[Tutor] <var:data> assignment

denis denis.spir at free.fr
Tue May 11 12:14:07 EDT 2004

[first thread of the 'var:data' class :-)]

Q: what happens with 'myVar = myVal'?
Qbis: why such a question?

When a variable is assigned for the first time, the language
itself --python's 'decoder' which is not written in python, but in C
instead-- has to yield a link between the variable and its associated data .
There are at least to things (not to say: onject') involved: the variable's
name and the value itself.
The value must obviously be stored somehow, if it's not already, which
actually means it must be put somewhere in a memory site --that is: yield
data. Then, Python must draw a kind of name --> value mapping to recover it
when needed, let's call that 'registration'. This is of course, you have
noted it ;-) the structure of a Python dictionary:

name1: value1, name2: value2, name3: value3, ...

or a pair of associated lists (by indexes):

name1,  name2,  name3, ...
  |        |       |
value1, value2, value3, ...

Consider this:

class C:
    l=['voici', 'mes', 'articles']
    d={1:'un', 2:'deux'}

>>> dir(C)
['__doc__', '__module__', 'd', 'i', 'l', 't', 'x']

>>> C.__dict__
{'__module__': '__main__', 'd': {1: 'un', 2: 'deux'}, 'i': 1, 'l': ['voici',
'mes', 'articles'], 't': 'text', 'x': 1.0, '__doc__': None}

Now, this doesn't mean that in the language's blackbox (in C), variable
registration is really implemented as a dictionary. Yet the language needs
not know where actually the value is. And if someone used python to design
another language, and dictionaries for variable registration, the actual
memory location of the data would be unknown and un-needed.

Now, consider the following line, using particuliar Python features:
>>> t1='salut'
>>> t2='salut'
>>> t1==t2, id(t1), id(t2), t1 is t2
(True, 18654912, 18654912, True)
>>> t2='hallo'
>>> t1==t2, id(t1), id(t2), t1 is t2
(False, 18654912, 18655776, False)

'id()' returns the so-called 'identity' of a variable, if fact the memory
address of its bound data, and 'is' checks if two variables have the same
id-s. The above lines tell us several things:
First, when a value already exists, it isn't created again and stored in
another place.
Second, two variables can thus share same value *and* same id: there
synonyms, or aliases.
Third, conversely, when a value changes, its place changes, too.

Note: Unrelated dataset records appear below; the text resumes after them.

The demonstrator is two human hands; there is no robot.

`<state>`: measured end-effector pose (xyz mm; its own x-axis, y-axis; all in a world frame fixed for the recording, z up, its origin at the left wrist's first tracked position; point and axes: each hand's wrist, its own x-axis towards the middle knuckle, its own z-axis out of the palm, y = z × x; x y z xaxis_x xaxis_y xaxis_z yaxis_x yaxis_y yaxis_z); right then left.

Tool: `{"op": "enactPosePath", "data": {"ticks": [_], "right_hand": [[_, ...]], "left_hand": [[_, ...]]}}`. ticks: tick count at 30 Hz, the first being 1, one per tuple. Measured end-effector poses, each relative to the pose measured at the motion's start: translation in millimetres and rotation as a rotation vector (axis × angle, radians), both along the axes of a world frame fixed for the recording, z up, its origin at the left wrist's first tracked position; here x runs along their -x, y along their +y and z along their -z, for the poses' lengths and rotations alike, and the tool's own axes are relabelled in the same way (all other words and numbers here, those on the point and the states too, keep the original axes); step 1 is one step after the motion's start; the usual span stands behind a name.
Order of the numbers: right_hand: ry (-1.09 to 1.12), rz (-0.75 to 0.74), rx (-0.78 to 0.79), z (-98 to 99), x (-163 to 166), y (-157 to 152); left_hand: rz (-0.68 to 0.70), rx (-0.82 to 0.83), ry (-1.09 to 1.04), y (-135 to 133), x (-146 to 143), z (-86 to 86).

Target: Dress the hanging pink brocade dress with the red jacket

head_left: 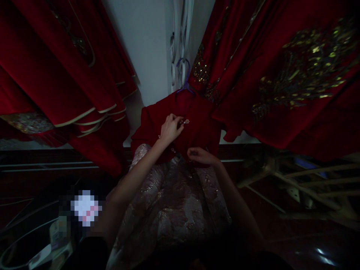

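A dark red garment (157, 123) hangs in front of me on a purple hanger (183, 77), with a pale shiny skirt (174, 202) below it. My left hand (170, 128) is closed in a pinch at the garment's chest, next to a small sparkling clasp (185, 121). My right hand (201, 155) is lower, at the waist, with its fingers curled onto the red cloth. What the fingers pinch is too small to make out.
More red garments with cream trim (84, 116) hang at the left, and red ones with gold embroidery (306, 71) at the right. A white wall (143, 48) lies behind. A pale wooden frame (309, 180) stands at the right, over a dark glossy floor.
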<state>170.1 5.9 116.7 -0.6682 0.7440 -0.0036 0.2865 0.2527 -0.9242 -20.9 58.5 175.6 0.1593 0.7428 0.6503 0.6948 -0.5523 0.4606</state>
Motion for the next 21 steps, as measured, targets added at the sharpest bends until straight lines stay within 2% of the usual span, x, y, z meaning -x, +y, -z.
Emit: {"op": "enactPosePath", "data": {"ticks": [4, 7, 12, 17, 19, 21], "right_hand": [[-0.009, 0.001, 0.029, -0.6, -1.9, -1.2], [-0.016, -0.009, 0.031, 1.0, -3.6, -0.2], [-0.02, -0.045, -0.002, 0.8, -5.1, 0.1], [-0.021, -0.087, 0.027, -9.2, -9.5, -5.8], [0.022, -0.019, -0.025, -19.5, -10.3, -4.3], [0.128, 0.188, -0.136, -34.8, -6.1, 3.5]], "left_hand": [[0.082, -0.095, 0.352, 12.1, 3.1, -15.2], [0.174, -0.12, 0.473, 20.4, 5.0, -25.1], [0.339, -0.063, 0.493, 26.2, 6.5, -40.2], [0.414, 0.048, 0.413, 26.1, 8.1, -42.4], [0.43, 0.045, 0.4, 26.8, 9.0, -40.7], [0.405, 0.002, 0.444, 26.0, 9.0, -39.6]]}}
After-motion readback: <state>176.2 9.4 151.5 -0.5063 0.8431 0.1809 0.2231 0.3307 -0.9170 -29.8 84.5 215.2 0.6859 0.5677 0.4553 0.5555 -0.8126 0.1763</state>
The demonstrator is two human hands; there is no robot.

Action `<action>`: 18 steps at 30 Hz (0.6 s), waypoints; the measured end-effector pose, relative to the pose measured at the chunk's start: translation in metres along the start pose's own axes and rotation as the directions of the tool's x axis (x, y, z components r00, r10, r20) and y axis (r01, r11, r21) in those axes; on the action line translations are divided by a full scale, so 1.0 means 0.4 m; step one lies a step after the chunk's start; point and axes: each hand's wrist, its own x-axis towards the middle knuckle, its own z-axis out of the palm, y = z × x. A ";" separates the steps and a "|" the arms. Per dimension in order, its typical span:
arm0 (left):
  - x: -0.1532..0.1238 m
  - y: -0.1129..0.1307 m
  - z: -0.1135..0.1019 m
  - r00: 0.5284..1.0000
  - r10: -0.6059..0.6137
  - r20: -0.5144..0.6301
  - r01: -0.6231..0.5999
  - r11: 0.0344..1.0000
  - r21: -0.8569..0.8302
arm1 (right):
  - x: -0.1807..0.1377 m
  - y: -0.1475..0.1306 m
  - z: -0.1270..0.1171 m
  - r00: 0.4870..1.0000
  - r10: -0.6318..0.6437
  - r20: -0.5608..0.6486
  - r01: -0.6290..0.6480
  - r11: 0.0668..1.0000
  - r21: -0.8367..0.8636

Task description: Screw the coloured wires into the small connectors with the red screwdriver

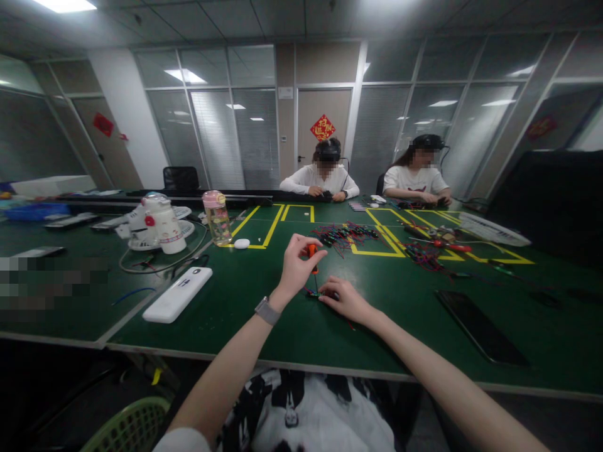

All of this leads (me) to question the above dictionary-like model. It seems
that, instead of values, the id-s are bound to variable names. This better
explains the three comments above:

name1: address1, name2: address2, name3: address3, ...    (address=id)

or a pair of associated lists:

name1,     name2,    name3, ...
  |          |         |
address1, address2, address3, ...

Of course, both of the models would be possible; the second one is right in
python, as other noticeable facts will show it. These models can be better
designed and distinguished by another picture:
[you'll need a fixed-width font]

>>> a=1; b=1; c=2
>>> id(a), id(b),id(c)
(7742480, 7742480, 7748592)
>>> a is b, a is c, b is c
(True, False, False)

'a' --> | 1 |
'b' --> | 1 |                 first model
'c' --> | 2 |


'a' --> | adr1 | \
         ------   \   ---
                   > | 1 |
         ------   /   ---
'b' --> | adr1 | /           second model

         ------       ---
'c' --> | adr2 | --> | 2 |
         ------       ---

In other words, in the second case we have on one side a set of name:address
pairs, and on the other side a set of data (see C pointers).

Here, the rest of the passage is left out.